Sağolsun ablam her özel günde ofise mutlaka çok güzel çiçekler gönderir. Bazen saksıda, bazen sepette birbirinden güzel aranjmanlar. Ben de artık onun çiçekçisini öğrendim, özel günlerde arkadaşlarıma bu sayede çok güzel sürprizler yapabiliyorum. Belki size de faydası olur diye yazayım dedim aklıma gelmişken. Çalı Çiçek'ten bahsediyorum. Yanılmıyorsam yeri Şişli'de. Yanılmıyorsam diyorum çünkü şimdiye kadar sadece telefonda sipariş verdim. (0212) 217 08 98 numaralı telefondan arayıp Abbas Bey ile görüşüyorum. İnternet sitesinden şimdiye kadar hiç sipariş vermedim çünkü telefonda pazarlık gücümü kullanıyorum ;) 40 milyona şahane sepet aranjmanları gönderebiliyorum. Oysa internet sitesine baktım da az önce link verebilmek için, fiyatlar hafif tuzlu. Benim size önerim telefonda pazarlığınızı yapmanız. Bir de ben artık nasıl aranjmanlar yaptığını bildiğim için görmeden iç rahatlığıyla siparişimi verebiliyorum tabii :)
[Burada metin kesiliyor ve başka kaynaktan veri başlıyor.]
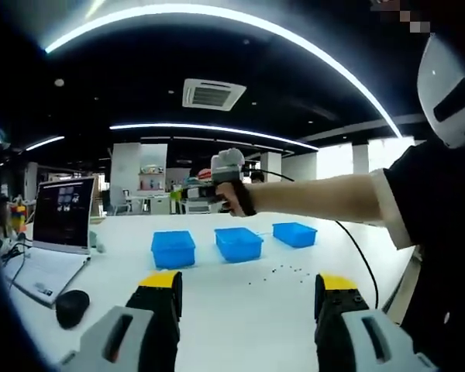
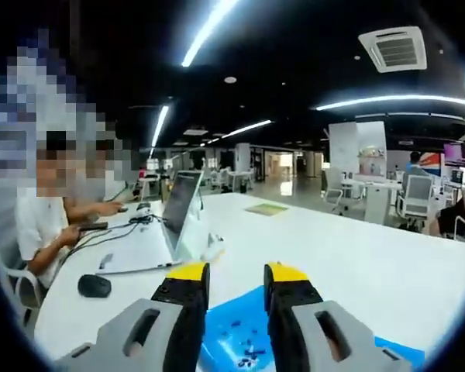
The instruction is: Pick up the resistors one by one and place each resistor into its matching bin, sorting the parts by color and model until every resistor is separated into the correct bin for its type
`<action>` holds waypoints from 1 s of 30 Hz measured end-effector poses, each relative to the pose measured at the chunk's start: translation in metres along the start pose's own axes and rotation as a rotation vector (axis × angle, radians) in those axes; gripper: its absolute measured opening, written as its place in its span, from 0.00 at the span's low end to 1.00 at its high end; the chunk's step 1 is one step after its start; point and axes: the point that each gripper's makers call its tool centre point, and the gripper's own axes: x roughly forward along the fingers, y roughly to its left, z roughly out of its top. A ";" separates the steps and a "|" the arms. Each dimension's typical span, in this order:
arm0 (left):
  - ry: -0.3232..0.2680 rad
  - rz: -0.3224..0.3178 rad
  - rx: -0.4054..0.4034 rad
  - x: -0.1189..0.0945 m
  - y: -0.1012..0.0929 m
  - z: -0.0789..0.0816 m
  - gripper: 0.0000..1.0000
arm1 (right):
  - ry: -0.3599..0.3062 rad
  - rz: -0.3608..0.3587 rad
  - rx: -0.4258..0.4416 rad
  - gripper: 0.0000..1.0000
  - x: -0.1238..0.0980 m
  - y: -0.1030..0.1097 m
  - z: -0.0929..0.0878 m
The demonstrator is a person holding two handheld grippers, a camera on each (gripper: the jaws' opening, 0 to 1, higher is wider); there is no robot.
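With the narrow-set right gripper [image 2: 236, 283] above a blue bin [image 2: 240, 333] holding small parts, check for a matching type before releasing; loose resistors [image 1: 283, 271] lie on the bench [image 1: 240, 310] beside the bins, ahead of the wide-spread, empty left gripper [image 1: 248, 287].

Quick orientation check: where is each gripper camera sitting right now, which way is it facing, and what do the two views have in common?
Left gripper view: rides the left gripper, held back from the white table, facing three blue bins, loose resistors, the right gripper in a hand.
Right gripper view: rides the right gripper, above a blue bin, facing along the table past a laptop.
Shared: table, bins, laptop, mouse.
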 end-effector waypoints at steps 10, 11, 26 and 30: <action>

Solda gördüğünüz mesela en vasatlarından biri... Bir de tabii aradan 5 gün geçtikten sonra çekilmiş fotoğraf :) Yani içlerinde bazı solmuş olan beyaz güller, ortancalar ve lilyumlar eksik. Aklım başıma biraz geç geldi de ancak fotoğrafını çekebildim.
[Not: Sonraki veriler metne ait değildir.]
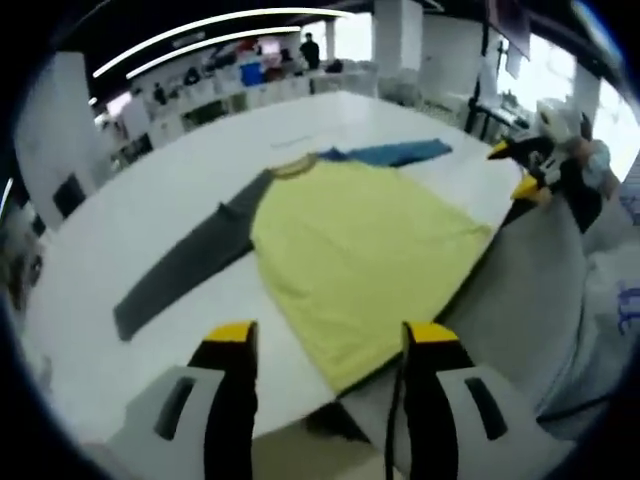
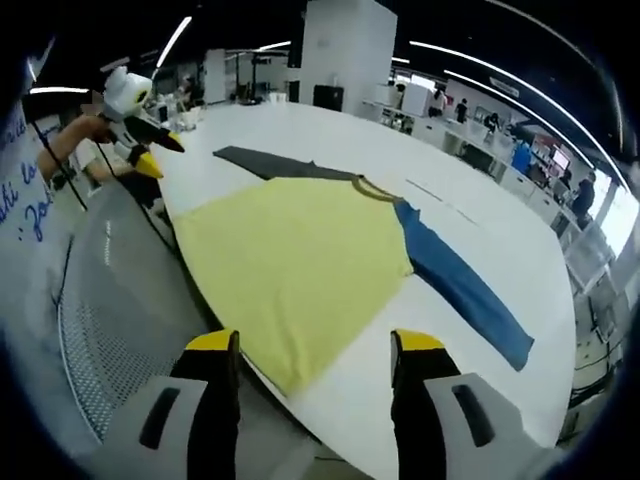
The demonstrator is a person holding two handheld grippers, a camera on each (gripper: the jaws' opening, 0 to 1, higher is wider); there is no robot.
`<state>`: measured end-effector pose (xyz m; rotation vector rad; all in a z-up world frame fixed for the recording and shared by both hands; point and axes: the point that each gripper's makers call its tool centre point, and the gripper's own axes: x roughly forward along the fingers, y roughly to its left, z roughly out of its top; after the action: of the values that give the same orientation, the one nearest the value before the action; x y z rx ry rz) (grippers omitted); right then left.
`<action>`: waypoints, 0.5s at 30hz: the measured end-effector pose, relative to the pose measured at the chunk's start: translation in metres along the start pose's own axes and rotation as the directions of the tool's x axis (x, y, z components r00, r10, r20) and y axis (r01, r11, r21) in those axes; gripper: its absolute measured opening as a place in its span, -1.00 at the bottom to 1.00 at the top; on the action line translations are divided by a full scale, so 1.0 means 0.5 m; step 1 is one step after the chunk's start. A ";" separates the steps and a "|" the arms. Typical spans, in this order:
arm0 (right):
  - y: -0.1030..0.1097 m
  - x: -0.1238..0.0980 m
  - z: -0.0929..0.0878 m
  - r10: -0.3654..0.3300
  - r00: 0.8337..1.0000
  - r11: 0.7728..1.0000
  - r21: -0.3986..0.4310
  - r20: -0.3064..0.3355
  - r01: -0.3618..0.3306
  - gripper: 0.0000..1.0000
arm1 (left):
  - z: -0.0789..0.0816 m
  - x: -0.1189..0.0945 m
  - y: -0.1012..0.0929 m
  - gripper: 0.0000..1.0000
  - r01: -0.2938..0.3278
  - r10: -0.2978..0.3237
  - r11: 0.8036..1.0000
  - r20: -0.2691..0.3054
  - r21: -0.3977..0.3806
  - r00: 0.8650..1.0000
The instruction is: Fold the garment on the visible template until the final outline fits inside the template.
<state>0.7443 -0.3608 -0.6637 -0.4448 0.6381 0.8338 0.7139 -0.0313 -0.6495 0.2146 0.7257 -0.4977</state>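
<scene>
Folding not begun, by my reading: garment [image 1: 360, 250] lies flat and fully spread on the white bench [image 1: 160, 200] just ahead of both left tongs [image 1: 325, 340] and right tongs [image 2: 310, 345], jaws wide and empty, sleeves out; no template outline discernible.
</scene>
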 end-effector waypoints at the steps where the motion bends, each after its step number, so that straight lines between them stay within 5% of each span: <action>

Yılbaşı Fırsatlarına Devam - Avon

Bu yılbaşı fırsatları olmasa ne yapacak mışım acaba :) Sayelerinde epey zamandır ertelediğim ihtiyaçlarımı bir bir karşılamaya başladım. Avon'da da yine yılbaşı dolayısıyla %50 indirimler var. Bizim ofiste bir arkadaşım Avon'un satış temsilcisi. Cuma günü ondan Violet 4'lü göz farı aldım. Daha doğrusu sipariş verdim. 1 hafta içinde elimde olacakmış. Bakalım, umarım memnun kalırım. Şimdiye kadar Avon'un sadece rimelini kullanmışlığım var, o da bir yılbaşında hediye olarak gelmişti, memnun kalmıştım, hatta hala kullanıyorum. Bir tarafı simli gümüş renkli likit eyeliner, diğer tarafı ise rimel.
(Fotoğraf Avon kataloğundan)

Yine Tchibo, Hep Tchibo :)







Madem giyim kuşamdan başladık, öyle devam edelim o zaman :) Dün hani güya ayakkabı için çıkmıştım ya işte, eh Tchibo'ya uğramadan olmazdı tabii. Bu haftaki konsept "Yeni Yıl Melekleri". Kataloğuna buradan ulaşabilirsiniz. Ben de gitmişken bu cicileri aldım kendime. Kısa kollu triko da çoraplar da oldukça kaliteli. Triko tam ofise giymelik. Başka rengi olmadığı için siyah aldım ama zaten en klasik renk. Füme ve gri pantalonlarımın üzerine şık duracaktır.


(Fotoğraflar katalogdan)

Bodyshop'ta Kampanya

Dün annemle alışverişe çıktık. Amaç, bana şirketin yılbaşı yemeğinde giymek için gümüş rengi abiye bir ayakkabı almaktı ama onun dışında herşeyi aldım diyebiliriz :P (tamam, birazcık abartıyorum) Kendime çok cici yılbaşı hediyeleri aldım, bunlardan bir kısmı tesadüfen gezerken girdiğim Bodyshop'tan. Uzun bir süredir fondötene ihtiyacım vardı. Tam aradığımı bulmuş (nemlendirici özellikli fondöten, 05 aldım ben) kasaya gidiyordum ki rafta duran bronzlaştırıcı top allıklar aklımı çeldi ve onu da aldım. Kasada yılbaşı kampanyasını duyunca (3 al 2 öde) bir de bedavadan kendime hindistan cevizli body butter aldım. Evde çileklisi vardı, bu sefer de hindistancevizlisini deneyeyim dedim.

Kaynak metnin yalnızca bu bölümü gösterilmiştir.